**THE TASK:**
State how many lines of the records contain the string "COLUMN". Give the number alone.

**INPUT:**
---

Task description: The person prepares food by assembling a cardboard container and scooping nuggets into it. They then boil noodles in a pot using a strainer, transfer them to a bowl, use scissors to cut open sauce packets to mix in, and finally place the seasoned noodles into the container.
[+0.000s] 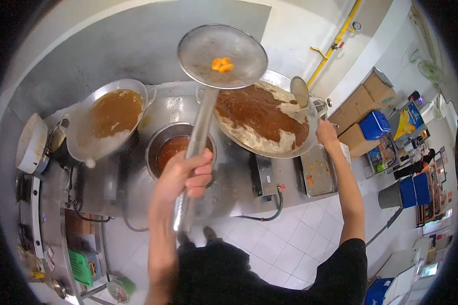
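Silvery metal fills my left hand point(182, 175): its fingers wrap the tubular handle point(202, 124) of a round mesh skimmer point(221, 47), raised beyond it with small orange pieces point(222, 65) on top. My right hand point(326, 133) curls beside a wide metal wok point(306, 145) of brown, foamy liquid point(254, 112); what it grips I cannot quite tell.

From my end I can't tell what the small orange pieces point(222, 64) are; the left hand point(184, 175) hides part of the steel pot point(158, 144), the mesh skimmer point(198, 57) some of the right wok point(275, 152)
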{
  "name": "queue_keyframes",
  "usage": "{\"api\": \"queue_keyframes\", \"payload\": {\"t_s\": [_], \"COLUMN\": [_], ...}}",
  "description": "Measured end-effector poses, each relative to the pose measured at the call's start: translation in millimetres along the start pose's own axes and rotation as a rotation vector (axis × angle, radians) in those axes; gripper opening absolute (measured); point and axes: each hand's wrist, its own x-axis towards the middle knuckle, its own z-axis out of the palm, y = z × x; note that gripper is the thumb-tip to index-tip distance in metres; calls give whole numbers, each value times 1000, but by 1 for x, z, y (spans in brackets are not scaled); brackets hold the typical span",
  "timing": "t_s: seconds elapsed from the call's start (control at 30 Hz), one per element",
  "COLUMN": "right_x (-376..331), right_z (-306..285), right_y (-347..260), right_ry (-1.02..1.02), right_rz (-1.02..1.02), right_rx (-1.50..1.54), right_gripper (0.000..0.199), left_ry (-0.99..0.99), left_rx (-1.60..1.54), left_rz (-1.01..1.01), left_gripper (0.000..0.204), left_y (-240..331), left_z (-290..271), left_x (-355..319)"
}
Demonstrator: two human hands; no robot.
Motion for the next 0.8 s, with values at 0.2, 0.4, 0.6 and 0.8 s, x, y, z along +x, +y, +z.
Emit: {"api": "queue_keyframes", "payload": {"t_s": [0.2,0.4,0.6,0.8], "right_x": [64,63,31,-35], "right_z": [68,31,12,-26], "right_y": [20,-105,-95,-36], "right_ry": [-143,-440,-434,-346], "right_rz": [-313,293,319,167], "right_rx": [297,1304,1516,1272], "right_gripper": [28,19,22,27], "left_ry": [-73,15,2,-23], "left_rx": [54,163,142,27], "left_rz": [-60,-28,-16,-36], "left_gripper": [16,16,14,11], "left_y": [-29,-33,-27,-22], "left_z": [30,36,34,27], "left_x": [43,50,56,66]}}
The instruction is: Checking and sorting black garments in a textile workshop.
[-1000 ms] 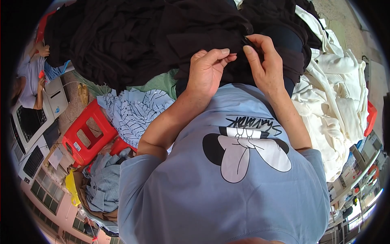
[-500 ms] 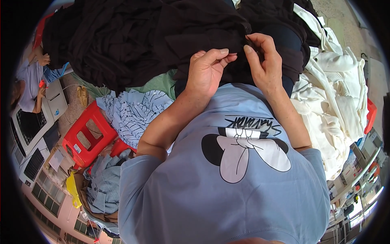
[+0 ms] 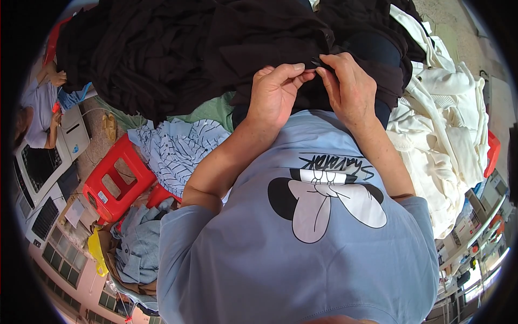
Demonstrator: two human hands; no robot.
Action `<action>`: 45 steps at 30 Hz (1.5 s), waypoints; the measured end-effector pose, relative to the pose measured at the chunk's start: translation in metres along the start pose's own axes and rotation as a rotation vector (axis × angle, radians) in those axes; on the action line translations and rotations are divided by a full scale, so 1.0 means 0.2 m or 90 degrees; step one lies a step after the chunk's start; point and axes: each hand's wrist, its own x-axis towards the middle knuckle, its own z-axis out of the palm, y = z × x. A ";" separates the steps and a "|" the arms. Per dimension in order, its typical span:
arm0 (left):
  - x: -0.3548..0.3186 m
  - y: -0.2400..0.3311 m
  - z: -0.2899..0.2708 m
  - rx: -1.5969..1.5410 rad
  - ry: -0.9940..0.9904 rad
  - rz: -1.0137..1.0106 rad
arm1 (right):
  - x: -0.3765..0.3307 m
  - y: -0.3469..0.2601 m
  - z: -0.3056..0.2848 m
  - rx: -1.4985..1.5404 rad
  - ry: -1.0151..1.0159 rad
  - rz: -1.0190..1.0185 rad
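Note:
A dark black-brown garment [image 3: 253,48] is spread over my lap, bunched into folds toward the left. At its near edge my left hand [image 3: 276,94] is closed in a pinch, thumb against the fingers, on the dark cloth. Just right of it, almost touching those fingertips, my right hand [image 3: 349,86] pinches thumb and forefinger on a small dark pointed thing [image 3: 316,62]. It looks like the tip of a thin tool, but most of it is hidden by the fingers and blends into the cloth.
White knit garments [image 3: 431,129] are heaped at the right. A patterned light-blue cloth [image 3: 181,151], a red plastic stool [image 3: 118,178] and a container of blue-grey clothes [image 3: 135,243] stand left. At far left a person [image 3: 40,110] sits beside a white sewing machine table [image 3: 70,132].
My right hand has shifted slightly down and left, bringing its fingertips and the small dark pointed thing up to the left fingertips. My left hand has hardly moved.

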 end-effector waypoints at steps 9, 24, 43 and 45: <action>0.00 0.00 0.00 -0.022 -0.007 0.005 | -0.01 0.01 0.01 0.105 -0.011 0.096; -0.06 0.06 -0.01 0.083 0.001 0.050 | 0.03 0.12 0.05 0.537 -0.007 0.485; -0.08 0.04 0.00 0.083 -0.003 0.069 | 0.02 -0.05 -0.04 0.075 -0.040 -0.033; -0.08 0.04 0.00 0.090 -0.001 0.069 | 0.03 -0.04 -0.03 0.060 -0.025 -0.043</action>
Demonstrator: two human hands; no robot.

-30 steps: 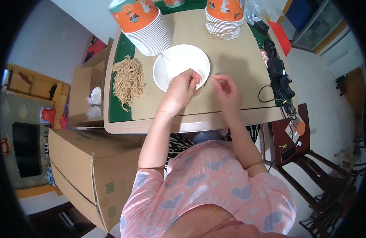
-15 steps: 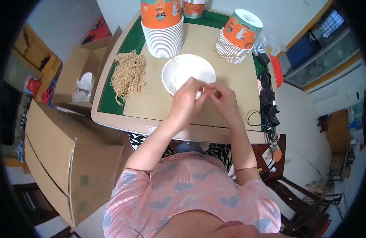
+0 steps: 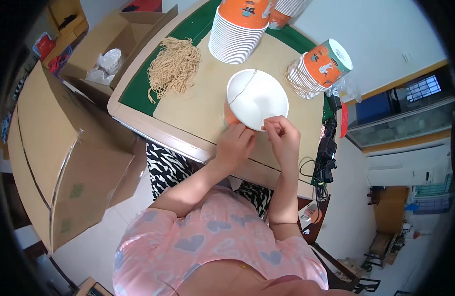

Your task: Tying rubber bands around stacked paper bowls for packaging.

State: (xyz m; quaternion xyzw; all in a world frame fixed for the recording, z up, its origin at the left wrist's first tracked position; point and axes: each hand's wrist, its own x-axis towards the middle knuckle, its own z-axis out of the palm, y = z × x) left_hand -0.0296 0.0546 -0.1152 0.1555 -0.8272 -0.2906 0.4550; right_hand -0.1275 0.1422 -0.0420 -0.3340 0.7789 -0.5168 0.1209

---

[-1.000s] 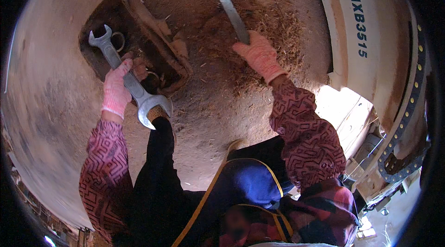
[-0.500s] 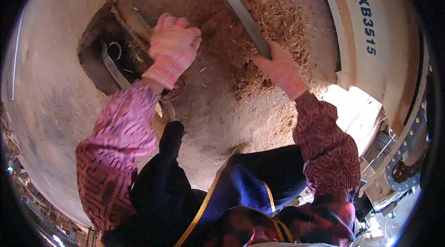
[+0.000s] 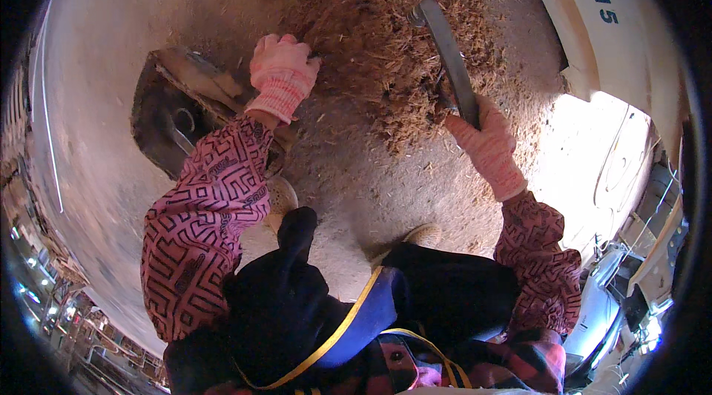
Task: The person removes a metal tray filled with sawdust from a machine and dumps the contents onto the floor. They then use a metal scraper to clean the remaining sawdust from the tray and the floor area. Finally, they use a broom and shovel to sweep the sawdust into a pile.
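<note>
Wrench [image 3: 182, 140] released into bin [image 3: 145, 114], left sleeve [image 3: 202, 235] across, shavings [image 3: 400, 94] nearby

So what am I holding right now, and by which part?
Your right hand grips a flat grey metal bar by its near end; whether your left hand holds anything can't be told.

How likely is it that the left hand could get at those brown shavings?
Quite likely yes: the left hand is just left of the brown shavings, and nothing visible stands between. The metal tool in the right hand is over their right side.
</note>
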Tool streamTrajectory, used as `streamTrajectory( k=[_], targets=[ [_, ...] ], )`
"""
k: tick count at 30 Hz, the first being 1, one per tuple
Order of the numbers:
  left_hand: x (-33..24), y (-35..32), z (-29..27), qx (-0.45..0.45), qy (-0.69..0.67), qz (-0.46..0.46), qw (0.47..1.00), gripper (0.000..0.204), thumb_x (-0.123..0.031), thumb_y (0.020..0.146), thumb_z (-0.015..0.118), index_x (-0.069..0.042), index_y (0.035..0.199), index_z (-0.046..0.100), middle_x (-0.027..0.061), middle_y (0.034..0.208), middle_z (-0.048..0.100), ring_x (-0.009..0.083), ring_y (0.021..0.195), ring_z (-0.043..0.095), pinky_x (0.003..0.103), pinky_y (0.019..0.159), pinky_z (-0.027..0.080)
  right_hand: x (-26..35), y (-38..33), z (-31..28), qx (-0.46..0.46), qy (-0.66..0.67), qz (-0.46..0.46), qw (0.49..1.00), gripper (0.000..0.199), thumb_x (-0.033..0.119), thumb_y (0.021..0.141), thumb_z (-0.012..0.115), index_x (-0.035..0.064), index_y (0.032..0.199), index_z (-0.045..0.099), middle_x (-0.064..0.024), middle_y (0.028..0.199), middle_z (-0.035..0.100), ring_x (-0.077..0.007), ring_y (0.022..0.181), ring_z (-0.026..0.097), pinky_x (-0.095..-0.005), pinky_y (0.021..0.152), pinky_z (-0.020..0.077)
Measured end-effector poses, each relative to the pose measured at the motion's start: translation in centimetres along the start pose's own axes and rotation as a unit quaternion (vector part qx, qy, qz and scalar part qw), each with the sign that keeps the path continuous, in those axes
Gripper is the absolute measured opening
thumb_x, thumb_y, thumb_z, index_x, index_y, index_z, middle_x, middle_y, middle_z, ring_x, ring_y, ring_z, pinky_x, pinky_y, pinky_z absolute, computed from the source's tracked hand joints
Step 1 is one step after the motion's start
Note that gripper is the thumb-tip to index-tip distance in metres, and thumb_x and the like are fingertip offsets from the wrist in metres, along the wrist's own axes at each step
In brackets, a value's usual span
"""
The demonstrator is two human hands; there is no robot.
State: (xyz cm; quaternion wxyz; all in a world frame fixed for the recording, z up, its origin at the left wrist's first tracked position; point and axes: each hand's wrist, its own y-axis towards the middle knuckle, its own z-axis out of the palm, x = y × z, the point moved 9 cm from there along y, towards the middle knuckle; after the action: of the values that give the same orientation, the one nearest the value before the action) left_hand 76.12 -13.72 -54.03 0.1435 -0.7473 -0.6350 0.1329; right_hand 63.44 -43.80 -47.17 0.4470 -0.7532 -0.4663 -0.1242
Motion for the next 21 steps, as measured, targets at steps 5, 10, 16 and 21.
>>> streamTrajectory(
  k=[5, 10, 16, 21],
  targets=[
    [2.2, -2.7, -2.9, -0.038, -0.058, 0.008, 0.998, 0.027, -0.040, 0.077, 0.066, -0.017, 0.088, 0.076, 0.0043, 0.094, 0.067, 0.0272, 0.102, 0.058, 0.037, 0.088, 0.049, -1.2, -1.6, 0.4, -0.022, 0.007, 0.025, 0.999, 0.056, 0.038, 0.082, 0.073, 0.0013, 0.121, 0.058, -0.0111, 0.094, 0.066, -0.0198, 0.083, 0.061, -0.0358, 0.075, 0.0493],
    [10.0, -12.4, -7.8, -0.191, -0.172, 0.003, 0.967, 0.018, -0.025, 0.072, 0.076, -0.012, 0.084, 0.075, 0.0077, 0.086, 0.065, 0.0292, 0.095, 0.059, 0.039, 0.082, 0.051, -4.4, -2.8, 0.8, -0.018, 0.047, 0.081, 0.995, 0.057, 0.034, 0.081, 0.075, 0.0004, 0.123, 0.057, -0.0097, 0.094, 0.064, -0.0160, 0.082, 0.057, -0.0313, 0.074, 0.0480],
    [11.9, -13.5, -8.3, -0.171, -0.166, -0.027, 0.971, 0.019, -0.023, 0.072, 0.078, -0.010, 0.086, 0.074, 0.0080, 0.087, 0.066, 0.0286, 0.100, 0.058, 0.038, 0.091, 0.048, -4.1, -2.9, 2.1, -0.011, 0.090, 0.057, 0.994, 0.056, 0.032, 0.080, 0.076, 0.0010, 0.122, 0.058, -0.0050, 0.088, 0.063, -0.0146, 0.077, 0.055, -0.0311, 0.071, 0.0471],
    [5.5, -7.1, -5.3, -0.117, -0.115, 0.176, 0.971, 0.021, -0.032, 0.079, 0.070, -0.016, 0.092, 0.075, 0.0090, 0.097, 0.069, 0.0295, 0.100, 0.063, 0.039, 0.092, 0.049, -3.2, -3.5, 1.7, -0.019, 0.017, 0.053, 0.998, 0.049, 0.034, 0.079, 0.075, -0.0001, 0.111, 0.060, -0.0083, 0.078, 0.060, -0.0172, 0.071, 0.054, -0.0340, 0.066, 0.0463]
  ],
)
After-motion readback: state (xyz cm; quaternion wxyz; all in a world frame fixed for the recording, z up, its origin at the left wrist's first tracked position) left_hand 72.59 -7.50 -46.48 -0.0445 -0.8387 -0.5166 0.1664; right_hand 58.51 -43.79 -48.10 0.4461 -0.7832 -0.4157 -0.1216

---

**ANSWER TO THIS PROBLEM:**
2